Yonah Freemark, a researcher at the Urban Institute who has written extensively about the new-car technology, said the pace of the shift by U.S. transit systems is baffling.
“Every train manufacturer that is building metros anywhere in the world knows how to build open gangway trains and we know that because they are building them everywhere except for the United States, in essence,” Freemark told THE CITY. “That includes all the stalwarts that the MTA has used in the past, whether that’s Alstom or Kawasaki or the other companies that make subway cars.”
In February 2024, the MTA became the first U.S. transit system to put such cars into passenger service when a pair of 10-car open gangway trains began running along the C line.

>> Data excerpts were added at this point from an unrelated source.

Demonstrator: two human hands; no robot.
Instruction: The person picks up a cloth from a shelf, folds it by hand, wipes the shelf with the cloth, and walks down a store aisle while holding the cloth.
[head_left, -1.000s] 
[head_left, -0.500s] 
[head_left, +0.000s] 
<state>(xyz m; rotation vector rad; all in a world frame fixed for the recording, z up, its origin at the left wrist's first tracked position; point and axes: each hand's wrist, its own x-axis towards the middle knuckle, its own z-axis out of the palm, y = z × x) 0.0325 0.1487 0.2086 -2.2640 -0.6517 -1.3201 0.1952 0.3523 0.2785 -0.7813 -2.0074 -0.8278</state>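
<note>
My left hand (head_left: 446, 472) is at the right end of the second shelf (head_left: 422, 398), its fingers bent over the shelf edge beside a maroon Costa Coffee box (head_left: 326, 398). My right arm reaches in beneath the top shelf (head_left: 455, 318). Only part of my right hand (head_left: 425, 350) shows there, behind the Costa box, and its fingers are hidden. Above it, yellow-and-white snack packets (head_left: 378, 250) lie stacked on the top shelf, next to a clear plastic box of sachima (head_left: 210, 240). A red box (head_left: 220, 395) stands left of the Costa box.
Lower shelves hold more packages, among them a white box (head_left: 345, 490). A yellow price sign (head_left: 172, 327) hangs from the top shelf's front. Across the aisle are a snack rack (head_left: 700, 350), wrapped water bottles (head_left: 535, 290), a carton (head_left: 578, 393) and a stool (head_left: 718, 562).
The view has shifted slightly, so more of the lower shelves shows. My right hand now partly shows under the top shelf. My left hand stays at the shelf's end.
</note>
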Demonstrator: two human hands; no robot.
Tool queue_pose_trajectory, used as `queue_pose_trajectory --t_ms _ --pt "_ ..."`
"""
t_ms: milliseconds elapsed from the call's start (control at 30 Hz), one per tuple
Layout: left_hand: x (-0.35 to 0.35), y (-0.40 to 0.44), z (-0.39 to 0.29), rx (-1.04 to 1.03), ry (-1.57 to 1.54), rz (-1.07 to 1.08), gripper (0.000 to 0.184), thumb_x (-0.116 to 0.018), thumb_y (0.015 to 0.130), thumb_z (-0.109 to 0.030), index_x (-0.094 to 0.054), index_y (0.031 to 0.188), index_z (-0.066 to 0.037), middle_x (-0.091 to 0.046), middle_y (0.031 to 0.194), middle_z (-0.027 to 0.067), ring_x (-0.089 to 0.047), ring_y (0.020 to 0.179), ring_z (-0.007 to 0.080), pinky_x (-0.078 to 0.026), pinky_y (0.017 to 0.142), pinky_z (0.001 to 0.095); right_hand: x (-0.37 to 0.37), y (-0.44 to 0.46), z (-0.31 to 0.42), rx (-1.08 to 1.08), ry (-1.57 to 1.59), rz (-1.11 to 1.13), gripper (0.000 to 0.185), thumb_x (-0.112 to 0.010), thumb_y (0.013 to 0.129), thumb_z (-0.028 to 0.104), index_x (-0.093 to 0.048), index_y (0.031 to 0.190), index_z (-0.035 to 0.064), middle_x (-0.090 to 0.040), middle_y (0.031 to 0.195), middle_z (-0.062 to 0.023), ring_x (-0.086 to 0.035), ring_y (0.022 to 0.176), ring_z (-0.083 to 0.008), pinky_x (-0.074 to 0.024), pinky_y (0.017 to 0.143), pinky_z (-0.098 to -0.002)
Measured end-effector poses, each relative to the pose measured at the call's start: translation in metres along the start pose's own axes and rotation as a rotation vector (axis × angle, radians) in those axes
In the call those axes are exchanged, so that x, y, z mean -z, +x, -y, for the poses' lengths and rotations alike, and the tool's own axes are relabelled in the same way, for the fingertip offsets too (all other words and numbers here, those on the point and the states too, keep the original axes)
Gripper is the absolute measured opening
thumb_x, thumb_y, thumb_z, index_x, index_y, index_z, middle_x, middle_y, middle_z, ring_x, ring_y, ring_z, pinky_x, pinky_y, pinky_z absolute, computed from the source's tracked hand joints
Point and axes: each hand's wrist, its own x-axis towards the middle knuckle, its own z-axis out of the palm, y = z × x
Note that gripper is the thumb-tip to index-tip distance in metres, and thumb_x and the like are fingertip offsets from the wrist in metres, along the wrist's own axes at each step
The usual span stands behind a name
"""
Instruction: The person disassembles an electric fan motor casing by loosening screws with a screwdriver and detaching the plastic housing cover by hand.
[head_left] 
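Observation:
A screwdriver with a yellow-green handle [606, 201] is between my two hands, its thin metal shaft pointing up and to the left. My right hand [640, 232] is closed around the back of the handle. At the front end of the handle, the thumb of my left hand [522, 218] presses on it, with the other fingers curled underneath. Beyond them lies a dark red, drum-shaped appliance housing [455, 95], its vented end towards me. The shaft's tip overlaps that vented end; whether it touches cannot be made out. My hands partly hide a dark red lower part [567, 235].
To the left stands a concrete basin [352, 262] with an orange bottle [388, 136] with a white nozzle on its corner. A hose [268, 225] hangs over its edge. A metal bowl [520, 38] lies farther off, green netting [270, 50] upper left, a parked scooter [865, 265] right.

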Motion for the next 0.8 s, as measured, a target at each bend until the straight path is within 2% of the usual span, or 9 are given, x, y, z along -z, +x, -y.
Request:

In March, some of those cars were shifted to the G line, which now has two five-car trains in use.
So far, riders seem to be open to the new design.
“I was saying to myself, it’s like an accordion, I like it a lot better,” said Hubert Parham, 62, who was riding the G train Monday morning. “I started walking from down there on the first car and I walked all the way through.”
The 20 open gangway cars currently in passenger service were purchased as part of the MTA’s two previous five-year capital programs, with Kawasaki Railcar Manufacturing Inc. designing and engineering the R211 model.
The MTA board in December approved an order for 435 additional R211 subway cars to run on the lettered lines, including 80 more of the open gangway models.
MTA data shows that the R211 cars, including the 20 where riders can walk freely across the length of the train, encounter mechanical failures far less frequently than the average across the entire fleet of more than 6,700. In March, the systemwide Mean Distance Between Failure rate — a key metric for tracking how far subway cars travel before a breakdown — was 126,652 miles, compared with more than 220,000 for the R211 cars which began running in March 2023.
In addition to being equipped with wider doors, brighter lighting and several cameras, the newest cars in the fleet and all future models — such as the R262 — will be compatible with the modern signal system that the MTA is rolling out across more lines.
While MTA officials said the test trains have been well-received by riders, some straphangers pointed out that seating can be harder to come by in the newest cars.
“Especially when you just come off work, and you just want to sit down and get home, you could use more seats,” said Juan Ortiz, 42, who was riding Monday on an open gangway train on the G line.
Transit officials have previously touted riders’ ability to move between cars, along with the wider doors that create more capacity and also help speed boarding and cut the amount of time trains spend at stops.
As part of its analysis for potentially adding open gangway cars to the numbered lines, the MTA is asking potential manufacturers a series of questions.
Those include queries on the companies’ previous experience in designing and manufacturing such subway cars, how they would comply with fire and smoke standards and any challenges that could accompany adding open gangway designs to the numbered lines.
The R262 cars would be 51.2 feet long, according to the MTA’s request for information. Potential operating challenges include tight radius track curvatures and the need to isolate cars while remaining in service in case of broken glass, door failures or customer-related incidents.
Future open gangway cars would also have to meet New York City Transit’s “standards of durability, customer safety and vandal resistance,” the document reads.
Freemark said that there is no return to unlinked cars for global transit networks that have made the shift.
“The transit systems that have decided to go towards open gangways have essentially said this is a better model for us and have stuck to it in future procurements,” he said. “So that’s why you see the fleets of mainline metro systems virtually everywhere else in the world converting entirely to open gangways.”